ListLinePlot[Arg/@list]

enter image description here

We see that arguments are decreasing, except where they jump up by $2\pi$. We want to unwind the arguments by removing the jumps. Here is a function that will unwind the arguments

ClearAll[unwind]
unwind[arg_List] := 
 Block[{n, xlist = Thread[{Most[arg], Rest[arg]}]},
  n = First@
    FirstPosition[xlist, SelectFirst[xlist, Last[#] > First[#] &]];
  If[NumericQ[n],
   Join[arg[[;; n]], unwind[-2 \[Pi] + arg[[n + 1 ;;]]]],
   arg]
  ]
ListLinePlot[unwind[Arg /@ list], ImageSize -> Small]

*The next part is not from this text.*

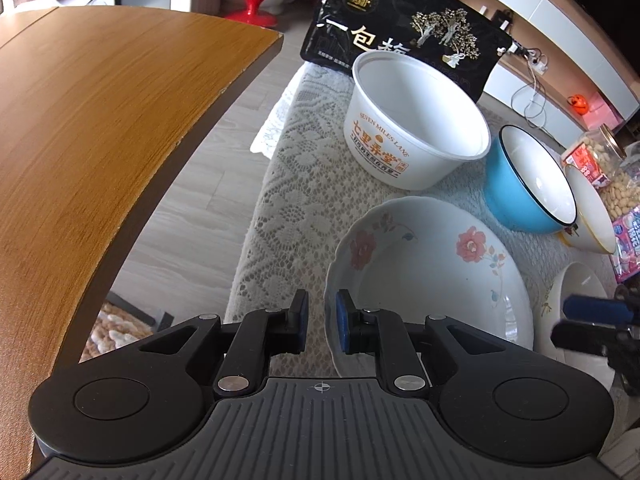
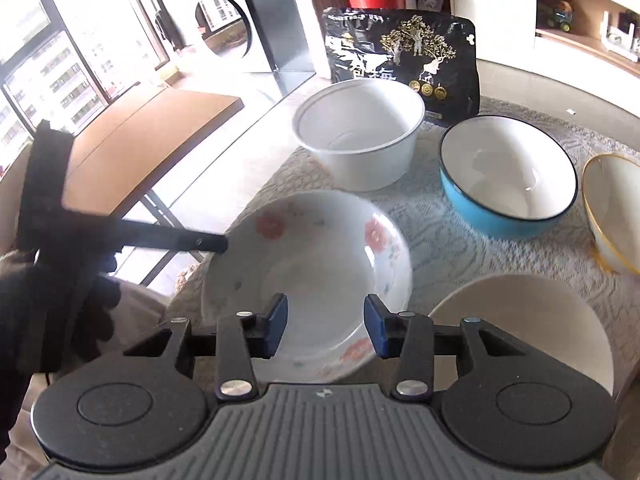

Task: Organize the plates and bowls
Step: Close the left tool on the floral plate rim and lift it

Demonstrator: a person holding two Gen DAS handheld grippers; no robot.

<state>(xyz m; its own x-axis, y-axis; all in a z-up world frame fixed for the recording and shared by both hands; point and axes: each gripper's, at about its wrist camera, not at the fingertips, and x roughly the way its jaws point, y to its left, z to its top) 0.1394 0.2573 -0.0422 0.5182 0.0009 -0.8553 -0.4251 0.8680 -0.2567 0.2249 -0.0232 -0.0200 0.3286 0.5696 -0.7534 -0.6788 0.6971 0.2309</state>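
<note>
Your left tongs (image 1: 322,322) are clamped on the near rim of the floral plate (image 1: 432,264), one blue pad inside the scalloped edge and one outside. Your right tongs (image 2: 326,326) stand partly apart above that same plate, with nothing pressed between the pads.

The plate is white and deep, with a wavy rim and pink flowers with small green and blue leaves painted round its inner wall. It sits on the lace-covered worktop (image 1: 296,208), at its near left edge.

Beyond it stands a white plastic tub (image 1: 416,120) with orange lettering, then a blue bowl (image 1: 528,184) with a white inside and dark rim, and a gold-rimmed bowl (image 1: 588,212) tilted on its side. A plain cream bowl (image 2: 520,320) lies just right of the plate.

The left view alone shows the tub's printed side, a jar of peanuts (image 1: 604,168) and the wooden table (image 1: 100,140) close by. The right view alone shows your gloved left hand (image 2: 60,300) on its handle and the open insides of all the bowls.
</note>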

enter image description here

Now we do the fit and plot the results

arg = unwind[Arg /@ list];
abs = Abs /@ list;
fit = FindFit[Thread[{arg, abs}], b x + c, {b, c}, x]

(* {b -> 0.00192386, c -> 0.0671975}  *)

ParametricPlot[ReIm[(b x + c /. fit) Exp[I x]], {x, -\[Pi], 5 \[Pi]},
 Epilog -> {PointSize[.02], Red, Point[ReIm[list]]},
 ImageSize -> Small]

enter image description here

This model uses a linear $b x + c$ relation to relate the radial distance to the angular coordinate. Other relationships may be possible.

Note that the unwind function only works with decreasing data that has $2\pi$ jumps. If we Reverse the data list we would have increasing data with $-2\pi$ jumps. unwind requires 2 modifications to handle increasing data (instead of decreasing data). First, change the > comparison to < and second, change $-2\pi$ to $2\pi$.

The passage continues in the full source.